In comparison to the previous technical choices, implementing a TreeOptimizer looks like a piece of cake. Typically, a TreeOptimizer takes as input an Expression type representing the expression tree, and build a new, hopefully better, expression type (NewXpr). To be able to instantiate a NewXpr object from an initial Xpr object, the TreeOptimizer also has to implement a static NewXpr make(const Xpr&) function. Here is a proof of concept:

// the TreeOpt has to be specialized at least for each Expression
template<typename Xpr> struct TreeOpt;
 
// Matrix: nothing to do => trivial
template<> struct TreeOpt<Matrix>
{
  typedef Matrix NewXpr;
  static const Matrix& make(const Matrix& xpr) { return xpr; }
};
 
// Sum: recursively optimize each child and assemble a new Sum expression from the optimized version of its children
template<typename A, typename B> struct TreeOpt<Sum<A,B> >
{
  typedef Sum<A,B> Xpr;
  typedef typename TreeOpt<A>::NewXpr NewA;
  typedef typename TreeOpt<B>::NewXpr NewB;
  typedef Sum<NewA,NewB> NewXpr;
  static NewXpr make(const Xpr& xpr) { return TreeOpt<A>::make(xpr.m_a) + TreeOpt<B>::make(xpr.m_b); }
};
 
// This partial specialization put any product on the rhs of a sum (e.g., A*B + C => C + A*B)
// This is mainly to simplify further processing of the tree by reducing the required number of partial specialization.
template<typename A, typename B, typename C> struct TreeOpt<Sum<Product<A,B>,C> >
{
  typedef Sum<Product<A,B>, C> Xpr;
  typedef typename TreeOpt<C>::NewXpr NewC;
  typedef Sum<NewC,Product<A,B> > NewXpr;
  static NewXpr make(const Xpr& xpr) { return TreeOpt<C>::make(xpr.m_b) + xpr.m_a; }
};
 
// This partial specialization transform a sub expression like (X + A*B) + Y to (X+Y) + A*B by interchanging A*B with Y.
template<typename A, typename B, typename X, typename Y> struct TreeOpt<Sum<Sum<X,Product<A,B> >,Y> >
{
  typedef Sum<Sum<X,Product<A,B> >,Y> Xpr;
  typedef typename TreeOpt<X>::NewXpr NewX;
  typedef typename TreeOpt<Y>::NewXpr NewY;
  typedef Sum<Sum<NewX,NewY>,Product<A,B> > NewXpr;
  static NewXpr make(const Xpr& xpr) { return (TreeOpt<X>::make(xpr.m_a.m_a) + TreeOpt<Y>::make(xpr.m_b)) + xpr.m_a.m_b; }
};

These few rules allow to transform an expression like R = A + B*C + D + E; into R = (A+D+E) + (A*B); which can then be easily evaluated as R = A+D+E; R+=A*B; without any temporary.
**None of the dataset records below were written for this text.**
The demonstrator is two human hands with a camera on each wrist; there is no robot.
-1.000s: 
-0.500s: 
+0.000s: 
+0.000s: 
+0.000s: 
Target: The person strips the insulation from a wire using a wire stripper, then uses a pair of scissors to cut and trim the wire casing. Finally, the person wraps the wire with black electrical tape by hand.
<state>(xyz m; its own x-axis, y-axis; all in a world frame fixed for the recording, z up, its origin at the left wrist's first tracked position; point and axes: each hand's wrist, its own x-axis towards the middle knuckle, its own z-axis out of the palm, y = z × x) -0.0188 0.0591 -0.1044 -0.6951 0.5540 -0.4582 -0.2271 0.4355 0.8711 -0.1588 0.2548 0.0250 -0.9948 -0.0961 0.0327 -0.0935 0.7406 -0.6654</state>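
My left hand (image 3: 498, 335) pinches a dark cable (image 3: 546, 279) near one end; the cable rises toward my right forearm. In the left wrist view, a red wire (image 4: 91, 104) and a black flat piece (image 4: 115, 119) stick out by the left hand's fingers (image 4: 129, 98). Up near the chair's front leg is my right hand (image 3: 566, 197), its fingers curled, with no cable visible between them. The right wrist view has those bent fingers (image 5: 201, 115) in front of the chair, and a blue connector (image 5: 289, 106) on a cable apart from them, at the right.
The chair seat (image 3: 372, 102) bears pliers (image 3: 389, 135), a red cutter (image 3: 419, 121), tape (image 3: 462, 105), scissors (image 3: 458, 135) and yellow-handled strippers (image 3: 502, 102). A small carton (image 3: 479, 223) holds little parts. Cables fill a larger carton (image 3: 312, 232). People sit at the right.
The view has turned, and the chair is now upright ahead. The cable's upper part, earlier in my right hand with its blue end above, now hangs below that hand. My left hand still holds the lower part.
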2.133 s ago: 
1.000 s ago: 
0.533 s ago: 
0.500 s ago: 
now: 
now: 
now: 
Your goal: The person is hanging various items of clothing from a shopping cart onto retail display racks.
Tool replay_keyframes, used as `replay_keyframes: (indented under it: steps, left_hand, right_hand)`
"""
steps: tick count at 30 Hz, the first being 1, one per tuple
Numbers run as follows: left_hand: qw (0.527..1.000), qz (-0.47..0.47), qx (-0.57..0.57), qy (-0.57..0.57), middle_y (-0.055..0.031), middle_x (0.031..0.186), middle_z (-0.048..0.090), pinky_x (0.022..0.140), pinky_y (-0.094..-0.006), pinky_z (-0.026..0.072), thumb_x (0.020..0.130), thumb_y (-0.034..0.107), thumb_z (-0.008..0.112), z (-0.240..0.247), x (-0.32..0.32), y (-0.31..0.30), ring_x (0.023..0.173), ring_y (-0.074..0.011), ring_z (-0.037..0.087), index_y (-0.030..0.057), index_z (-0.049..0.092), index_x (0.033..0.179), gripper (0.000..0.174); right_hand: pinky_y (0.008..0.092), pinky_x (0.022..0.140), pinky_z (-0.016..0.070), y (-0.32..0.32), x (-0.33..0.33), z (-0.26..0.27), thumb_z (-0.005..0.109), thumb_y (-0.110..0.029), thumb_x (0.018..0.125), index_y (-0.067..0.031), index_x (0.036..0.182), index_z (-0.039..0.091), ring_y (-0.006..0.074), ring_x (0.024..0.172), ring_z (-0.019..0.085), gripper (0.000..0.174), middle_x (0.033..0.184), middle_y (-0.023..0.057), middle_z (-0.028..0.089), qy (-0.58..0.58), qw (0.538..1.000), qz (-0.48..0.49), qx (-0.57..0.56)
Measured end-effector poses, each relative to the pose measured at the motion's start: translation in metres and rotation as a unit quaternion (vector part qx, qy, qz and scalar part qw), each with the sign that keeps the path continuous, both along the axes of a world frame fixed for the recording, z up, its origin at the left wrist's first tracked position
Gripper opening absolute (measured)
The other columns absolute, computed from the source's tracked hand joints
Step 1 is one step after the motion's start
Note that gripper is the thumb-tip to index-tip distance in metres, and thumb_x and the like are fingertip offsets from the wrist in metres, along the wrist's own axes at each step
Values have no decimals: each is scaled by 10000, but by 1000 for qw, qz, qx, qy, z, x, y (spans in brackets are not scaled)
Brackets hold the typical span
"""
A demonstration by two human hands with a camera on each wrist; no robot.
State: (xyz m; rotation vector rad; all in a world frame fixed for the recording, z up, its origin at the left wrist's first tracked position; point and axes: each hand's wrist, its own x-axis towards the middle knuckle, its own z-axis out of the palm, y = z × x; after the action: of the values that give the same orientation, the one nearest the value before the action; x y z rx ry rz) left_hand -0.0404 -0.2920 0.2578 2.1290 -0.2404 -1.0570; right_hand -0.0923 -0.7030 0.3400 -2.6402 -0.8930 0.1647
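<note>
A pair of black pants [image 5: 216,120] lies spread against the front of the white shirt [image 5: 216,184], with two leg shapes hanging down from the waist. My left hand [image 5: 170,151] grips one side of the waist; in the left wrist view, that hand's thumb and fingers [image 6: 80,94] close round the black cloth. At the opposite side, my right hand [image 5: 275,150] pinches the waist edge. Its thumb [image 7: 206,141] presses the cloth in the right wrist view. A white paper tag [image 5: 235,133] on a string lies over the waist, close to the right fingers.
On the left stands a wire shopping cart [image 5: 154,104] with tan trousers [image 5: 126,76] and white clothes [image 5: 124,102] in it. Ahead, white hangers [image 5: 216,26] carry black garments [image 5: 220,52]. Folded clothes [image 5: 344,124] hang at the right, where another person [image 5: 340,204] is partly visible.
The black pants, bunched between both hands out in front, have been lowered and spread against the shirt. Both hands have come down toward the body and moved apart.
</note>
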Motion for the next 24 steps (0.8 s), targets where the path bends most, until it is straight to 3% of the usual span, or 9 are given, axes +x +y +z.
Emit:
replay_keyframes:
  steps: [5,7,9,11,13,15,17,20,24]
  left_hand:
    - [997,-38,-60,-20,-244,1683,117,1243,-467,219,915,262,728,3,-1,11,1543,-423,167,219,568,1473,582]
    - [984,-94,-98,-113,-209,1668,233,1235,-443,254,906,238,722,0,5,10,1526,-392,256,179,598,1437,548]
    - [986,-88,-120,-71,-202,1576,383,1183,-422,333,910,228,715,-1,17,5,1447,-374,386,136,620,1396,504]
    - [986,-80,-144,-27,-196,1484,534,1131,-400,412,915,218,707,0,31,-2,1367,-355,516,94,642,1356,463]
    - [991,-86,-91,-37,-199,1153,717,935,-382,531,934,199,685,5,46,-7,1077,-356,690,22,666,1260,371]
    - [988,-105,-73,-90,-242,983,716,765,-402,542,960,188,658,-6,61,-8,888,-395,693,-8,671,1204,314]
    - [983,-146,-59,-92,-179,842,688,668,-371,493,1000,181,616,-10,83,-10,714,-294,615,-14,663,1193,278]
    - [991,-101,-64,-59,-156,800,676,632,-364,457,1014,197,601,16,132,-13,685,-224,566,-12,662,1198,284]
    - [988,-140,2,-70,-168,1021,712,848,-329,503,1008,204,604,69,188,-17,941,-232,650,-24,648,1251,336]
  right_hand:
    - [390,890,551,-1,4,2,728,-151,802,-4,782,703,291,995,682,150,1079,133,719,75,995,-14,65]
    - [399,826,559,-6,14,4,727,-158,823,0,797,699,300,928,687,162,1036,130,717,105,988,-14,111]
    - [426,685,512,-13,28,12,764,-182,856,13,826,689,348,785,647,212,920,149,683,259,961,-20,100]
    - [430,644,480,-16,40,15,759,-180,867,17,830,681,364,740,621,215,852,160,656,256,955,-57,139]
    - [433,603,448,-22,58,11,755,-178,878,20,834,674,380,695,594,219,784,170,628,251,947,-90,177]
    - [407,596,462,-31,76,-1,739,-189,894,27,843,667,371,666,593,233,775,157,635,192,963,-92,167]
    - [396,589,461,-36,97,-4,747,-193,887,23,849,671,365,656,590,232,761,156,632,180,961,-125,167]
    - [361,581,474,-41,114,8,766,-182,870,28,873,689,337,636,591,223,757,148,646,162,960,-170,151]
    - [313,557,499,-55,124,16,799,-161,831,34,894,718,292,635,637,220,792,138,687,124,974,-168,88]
To make this happen the tree optimization has to be executed multiple times. We can easily know when to stop the iteration by tracking the number of tree changes in, e.g., a TreeOpt::CountChange enum.

On the one hand, this tree optimization might be expensive at compilation time and so it should be optional. On the other hand it would also allow to reduce the number of expressions which to be really evaluated by transforming any complex expression into a canonical form.